Using the material below, tally each line with the string "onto" and report only the total.

(DATA SECTION)

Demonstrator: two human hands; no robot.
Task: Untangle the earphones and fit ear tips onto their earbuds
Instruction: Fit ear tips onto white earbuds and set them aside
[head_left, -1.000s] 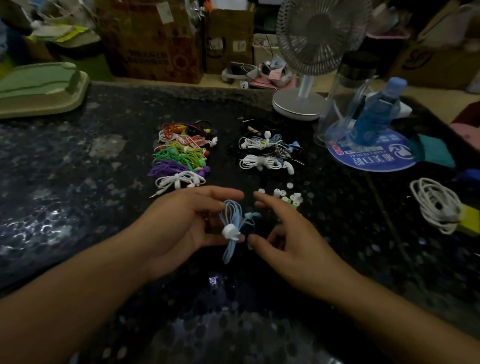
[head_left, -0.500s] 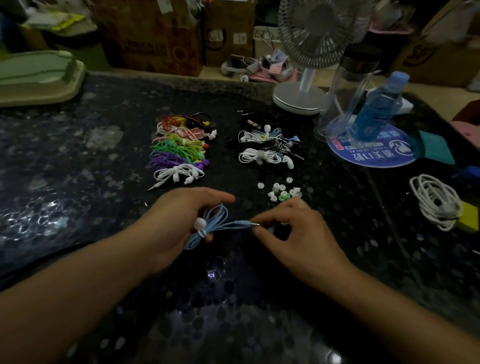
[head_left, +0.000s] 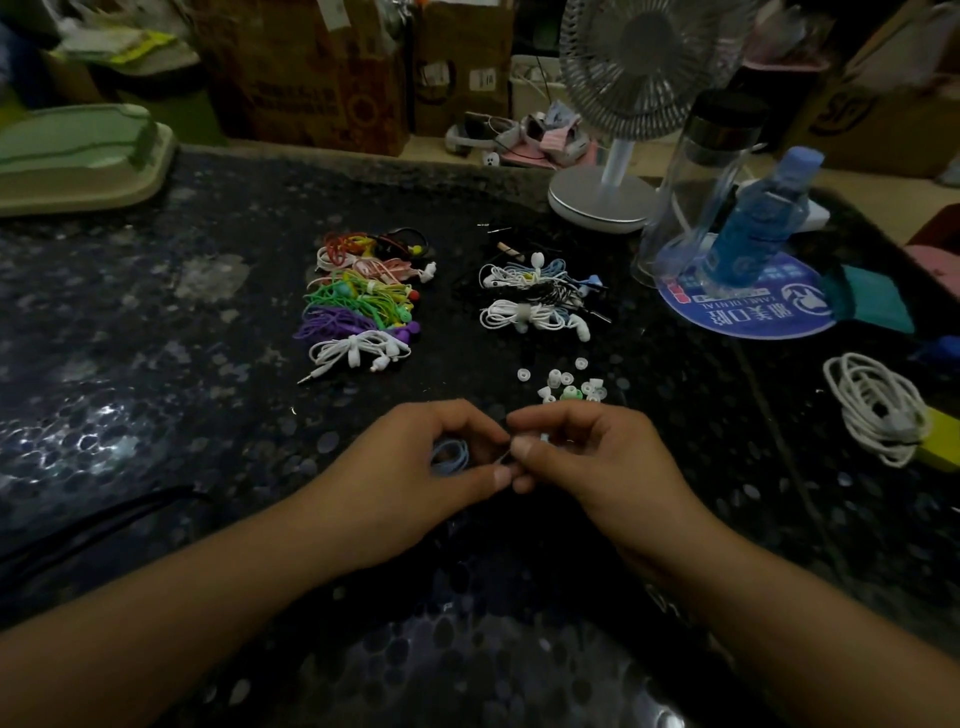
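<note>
Blue earphones (head_left: 451, 456), coiled, sit gripped in the left hand (head_left: 415, 483) just before the tips (head_left: 569, 387), the right hand (head_left: 587, 467) pinching their end; untangling seems underway, and next needs unwinding.

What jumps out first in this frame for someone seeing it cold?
Front and centre, the left hand and right hand meet over the dark speckled table, both pinching a coiled light blue earphone cable. Behind them a bright stack of bundled coloured earphones sits left of a pile of white and black ones, with loose ear tips scattered just beyond the right hand. A desk fan stands at the back right.
</note>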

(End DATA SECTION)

▸ RESULT FOR THIS EXERCISE: 2